Species of pill millipede

Glomeris sublimbata, also known as the marbled pill millipede, is a species of pill millipede belonging to the genus Glomeris and the family Glomeridae.

== Description ==
Glomeris sublimbata is a large arthropod with a body length reaching up to 20 mm and a width of approximately 10 mm. Individuals are grey and brown in colour possessing a marbled pattern. The specific range of terga segments where these lateral spots appear may vary among individuals. The marbled lateral spots can be observed on the terga starting from the second or third segment and continuing up to either the eleventh or twelfth segment, depending on the individual. Male individual's legs numbered 17, 18, and 19 possess distinct and well-defined telopods. Much like G. klugii, there is a potential for intraspecific variation in the degree of development between the anterior and posterior parts of the third tergum, therefore individuals may exhibit different levels of growth or characteristics within the same species. When G. sublimbata is preserved within alcohol over long periods of time the individual markings and colouration of specimens can completely fade, with fresher specimens more likely to retain their coloration.

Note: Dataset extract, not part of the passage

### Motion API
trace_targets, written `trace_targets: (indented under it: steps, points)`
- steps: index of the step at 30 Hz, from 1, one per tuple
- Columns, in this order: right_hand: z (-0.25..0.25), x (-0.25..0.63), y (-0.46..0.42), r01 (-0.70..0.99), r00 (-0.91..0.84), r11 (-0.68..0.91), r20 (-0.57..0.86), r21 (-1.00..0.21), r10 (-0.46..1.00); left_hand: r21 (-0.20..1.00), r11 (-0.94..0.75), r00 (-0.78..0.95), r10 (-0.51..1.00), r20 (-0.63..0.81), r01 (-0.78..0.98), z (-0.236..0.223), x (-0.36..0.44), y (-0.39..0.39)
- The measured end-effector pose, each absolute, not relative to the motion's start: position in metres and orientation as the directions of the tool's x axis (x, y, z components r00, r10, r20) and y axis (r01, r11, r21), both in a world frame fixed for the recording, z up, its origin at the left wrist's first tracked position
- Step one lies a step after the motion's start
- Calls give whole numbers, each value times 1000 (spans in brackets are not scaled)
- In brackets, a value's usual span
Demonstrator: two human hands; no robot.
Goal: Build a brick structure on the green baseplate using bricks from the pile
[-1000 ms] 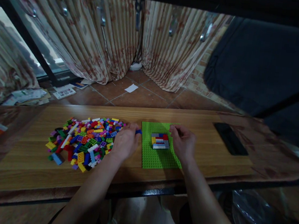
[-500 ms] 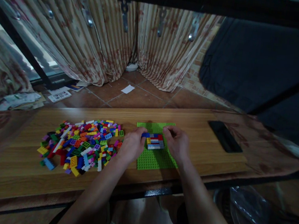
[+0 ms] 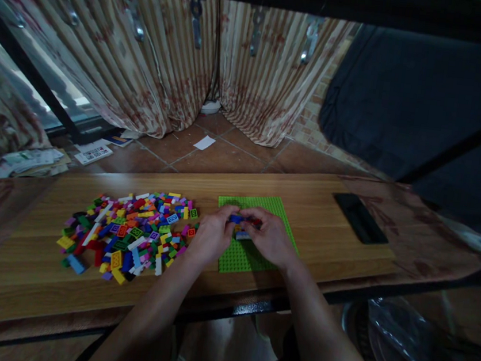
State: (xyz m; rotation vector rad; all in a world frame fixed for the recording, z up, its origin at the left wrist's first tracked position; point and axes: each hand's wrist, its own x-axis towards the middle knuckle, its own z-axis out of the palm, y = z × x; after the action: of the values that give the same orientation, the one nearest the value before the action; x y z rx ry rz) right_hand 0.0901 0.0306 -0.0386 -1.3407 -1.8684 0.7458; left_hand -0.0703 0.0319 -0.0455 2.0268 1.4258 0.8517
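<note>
A small structure of stacked toy bricks [image 3: 242,235], with blue, yellow, red and white parts, stands on a green studded baseplate [image 3: 235,260]. My left hand [image 3: 214,229] is closed at the structure's left side, its thumb and fingertips on a blue brick [image 3: 235,219]. From the right, my right hand [image 3: 269,235] curls over the structure, its fingers closed on the upper and right parts. Its fingertips come close to those of my left hand at the back. Much of the structure is hidden beneath the fingers.
A heap of loose coloured bricks [image 3: 130,232] spreads over the wooden board [image 3: 31,261] on the left. To the right lies a black phone [image 3: 360,218]. A dark metal bar [image 3: 247,306] runs along the near edge. Striped curtains [image 3: 158,67] hang behind.
My right hand has moved left and inward, from beside the structure to closing over it. My left hand stays on the blue brick. The view has shifted very slightly.
</note>
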Motion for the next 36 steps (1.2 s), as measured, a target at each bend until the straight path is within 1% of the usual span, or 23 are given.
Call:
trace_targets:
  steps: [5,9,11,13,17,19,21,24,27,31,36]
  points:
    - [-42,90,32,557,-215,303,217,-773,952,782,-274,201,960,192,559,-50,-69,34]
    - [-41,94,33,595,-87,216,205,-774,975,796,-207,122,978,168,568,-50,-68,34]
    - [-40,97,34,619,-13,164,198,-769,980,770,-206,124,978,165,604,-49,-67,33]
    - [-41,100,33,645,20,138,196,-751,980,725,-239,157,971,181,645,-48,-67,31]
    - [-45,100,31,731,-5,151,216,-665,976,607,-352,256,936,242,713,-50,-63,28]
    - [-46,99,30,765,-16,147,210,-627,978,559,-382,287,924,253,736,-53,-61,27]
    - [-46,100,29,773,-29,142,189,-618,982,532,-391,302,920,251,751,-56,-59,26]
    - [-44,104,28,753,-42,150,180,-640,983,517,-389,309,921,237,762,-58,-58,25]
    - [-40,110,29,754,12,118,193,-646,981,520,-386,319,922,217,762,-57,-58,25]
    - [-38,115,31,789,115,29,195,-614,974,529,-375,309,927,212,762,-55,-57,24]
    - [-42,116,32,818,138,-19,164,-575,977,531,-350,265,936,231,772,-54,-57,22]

== Distribution and habitat ==
Glomeris sublimbata is native to the North African countries of Algeria and Tunisia. The two countries share a border, which means they have a direct land boundary that connects them. This border between them enhances their geographical proximity. Both Tunisia and Algeria share a Mediterranean climate, characterized by hot, dry summers and mild, wet winters. The species has been recorded at altitudes ranging from 150 to 690 meters above sea level.

Glomeris sublimbata exhibits a preference for diverse forest habitats within its range. It has been observed in mixed oak forests dominated by Quercus faginea and Quercus suber. It can also be found inhabiting humid Pinus forests or mixed species forest habitats containing Eucalyptus, Quercus, Erica and Pinus species. G. sublimbata can be found living under stones, logs, and within leaf litter on the forest floor. Its presence in forests consisting of varied tree species suggests a certain level of ecological flexibility.